I’ve been told by a British reader that Evangelicals in your country are especially resistant to facing these harsh realities. Is that true? If so, why?
I believe it is the fallen human heart that is resistant to the challenges facing us — but they do manifest themselves in Britain in particular ways.
As the compromised Church moves to suppress faithful ministry, we see that those Titanic passengers who are in denial, painfully turn on their friends and colleagues who suffer. So there are currently a number of clergy in the Church of England undergoing disciplinary procedures against them for upholding plain Biblical teaching in areas that the culture finds offensive. Bishops have told clergy that unless they submit to the situation they will face discipline. Some are currently facing that and others have done.
One example — a friend of mine — was eventually forced out of his job and given a severance package on the basis of a confidentiality agreement. The Church of England would be deeply embarrassed if the contents of his legal proceedings were made public. Now the deepest tragedy is not that a mainline church behaves like that, nor is it that Churches other than the Church of England do the same. No the greatest sadness is the reaction of long-term friends and fellow believers to a minister who undergoes such victimisation. Many simply say of him — and they will say of those currently undergoing investigations — ‘Oh it is their fault. They must have been angular or difficult. If they had been more winsome and discreet all would have been fine.”

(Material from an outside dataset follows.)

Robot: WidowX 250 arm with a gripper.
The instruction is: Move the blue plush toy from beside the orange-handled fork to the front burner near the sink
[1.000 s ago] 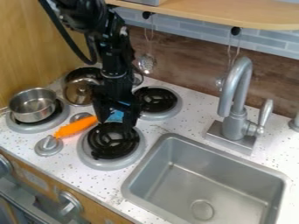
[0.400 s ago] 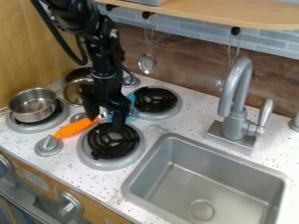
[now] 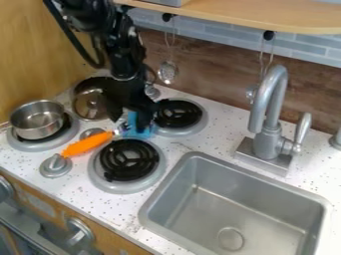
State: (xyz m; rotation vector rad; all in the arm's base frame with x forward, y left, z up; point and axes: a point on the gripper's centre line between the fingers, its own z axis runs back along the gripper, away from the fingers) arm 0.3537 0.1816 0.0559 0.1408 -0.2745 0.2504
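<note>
The pincer (image 3: 128, 122) had just drawn back from above the front burner (image 3: 130, 159) to beside the blue piece (image 3: 140, 131), its fingers parted and nothing visibly gripped, so the handling seemed to have moved nothing yet. The orange-handled utensil (image 3: 88, 144) lay on the worktop (image 3: 77, 184) as before (whether the blue piece belonged to it, I couldn't tell). Compared with the earlier frame, more of its metal neck (image 3: 121, 128) showed.
</note>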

In other words the orthodox ministers are standing on the shore of a beach. A tidal wave is sweeping inland and it knocks somebody to the ground a few feet away from you. But instead of accepting there is a tidal wave coming that will drown you also – you tell yourself that your friend drowned because of his attitude or posture.
Another minister who has observed the inability of many to accept the tidal wave that is sweeping over the Church summarises the reasons for British orthodox attitudes as:
- Apathy:People busy themselves with limited areas of faithfulness and find it difficult to engage with the larger cultural challenges.

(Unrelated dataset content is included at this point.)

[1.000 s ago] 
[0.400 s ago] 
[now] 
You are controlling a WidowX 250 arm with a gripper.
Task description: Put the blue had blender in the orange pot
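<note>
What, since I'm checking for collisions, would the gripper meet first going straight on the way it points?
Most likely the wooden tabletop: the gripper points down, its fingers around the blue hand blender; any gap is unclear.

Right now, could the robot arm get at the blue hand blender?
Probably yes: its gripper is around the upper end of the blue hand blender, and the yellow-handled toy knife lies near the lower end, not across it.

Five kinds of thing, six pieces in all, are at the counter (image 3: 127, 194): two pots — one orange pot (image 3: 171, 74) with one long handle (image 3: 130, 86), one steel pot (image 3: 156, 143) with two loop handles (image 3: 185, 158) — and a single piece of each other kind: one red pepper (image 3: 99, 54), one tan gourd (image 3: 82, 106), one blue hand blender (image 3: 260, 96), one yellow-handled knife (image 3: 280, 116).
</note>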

- Boredom:The same problems keep coming up — it just seems intractable and boring.
- Comfort:Many clergy are actually in the UK very comfortable in homes and church buildings provided by their denomination. Once we assume they are our right it is very difficult to give them up.

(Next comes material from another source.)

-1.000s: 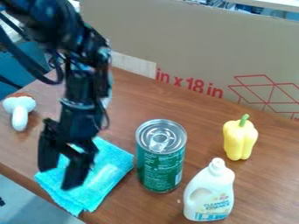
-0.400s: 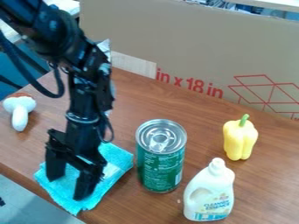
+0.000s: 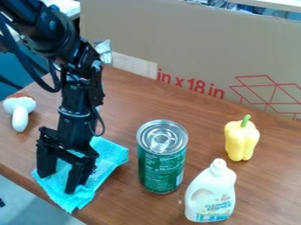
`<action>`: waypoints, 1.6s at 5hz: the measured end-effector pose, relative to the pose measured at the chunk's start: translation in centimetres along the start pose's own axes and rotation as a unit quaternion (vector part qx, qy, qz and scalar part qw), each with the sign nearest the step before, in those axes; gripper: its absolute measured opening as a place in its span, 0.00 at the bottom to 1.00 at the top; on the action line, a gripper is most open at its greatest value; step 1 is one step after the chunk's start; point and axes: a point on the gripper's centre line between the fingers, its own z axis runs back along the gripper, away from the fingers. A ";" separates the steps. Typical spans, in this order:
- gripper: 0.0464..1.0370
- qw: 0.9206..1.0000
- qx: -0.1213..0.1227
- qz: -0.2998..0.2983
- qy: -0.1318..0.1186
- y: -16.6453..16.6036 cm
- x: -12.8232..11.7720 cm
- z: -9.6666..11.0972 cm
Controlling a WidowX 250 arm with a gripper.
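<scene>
One spread pincer [image 3: 57,183] over cloth [image 3: 110,156]; table edge [image 3: 15,171] near.

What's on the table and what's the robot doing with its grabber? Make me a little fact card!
Gripper: fingers apart, down at the cloth
Cloth: turquoise, folded, under the gripper
Can: green with silver lid, upright, beside the cloth
Bottle: white, upright, near the can
Bell pepper: yellow, green stem, behind the bottle
Mushroom-shaped toy: white, at picture's left

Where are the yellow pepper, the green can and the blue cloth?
Yellow pepper [image 3: 241,143]: camera view, middle of its body.
Green can [image 3: 160,172]: camera view, front of its side.
Blue cloth [image 3: 111,153]: camera view, its upper right part.
</scene>
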 end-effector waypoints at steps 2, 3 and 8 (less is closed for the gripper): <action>0.96 0.994 0.002 0.042 -0.105 0.9 5.2 2.9; 0.96 0.985 0.024 0.037 -0.170 1.2 9.1 5.8; 0.96 0.965 0.016 0.048 -0.257 -0.6 6.8 12.3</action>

- Denial:I repeatedly hear from people in England that the serious analysis of the problems we face is accurate and irrefutable — but its not as bad as that. Nobody can ever explain how the analysis of court cases, church statements and media stories as it is — but does not lead where the evidence seems to lead. It is just denial, of the Titanic stripe.
- Establishment longings:Evangelicals in particular pride themselves on being radical, anti-establishment sorts. In reality in England many are actually deeply shaped by the Establishment. They entered ministry assuming the establishment blessing of yesteryear would continue for ever, and as the evidence shows that the establishment has turned against Christianity with ferocity, they cling to the hope that they can find a place of safety within that establishment. Perhaps by being quiet, winsome or striking a political deal. In reality the only quarter that will be given is that which is necessary to beguile as many as possible into complacency.
- Fear:People see the way they will be excluded from polite society if they publicly uphold Christian beliefs — and they fear it. Parents fear how their children will be treated, employees fear disciplinary procedures. Clergy fear being isolated from the main line denominations.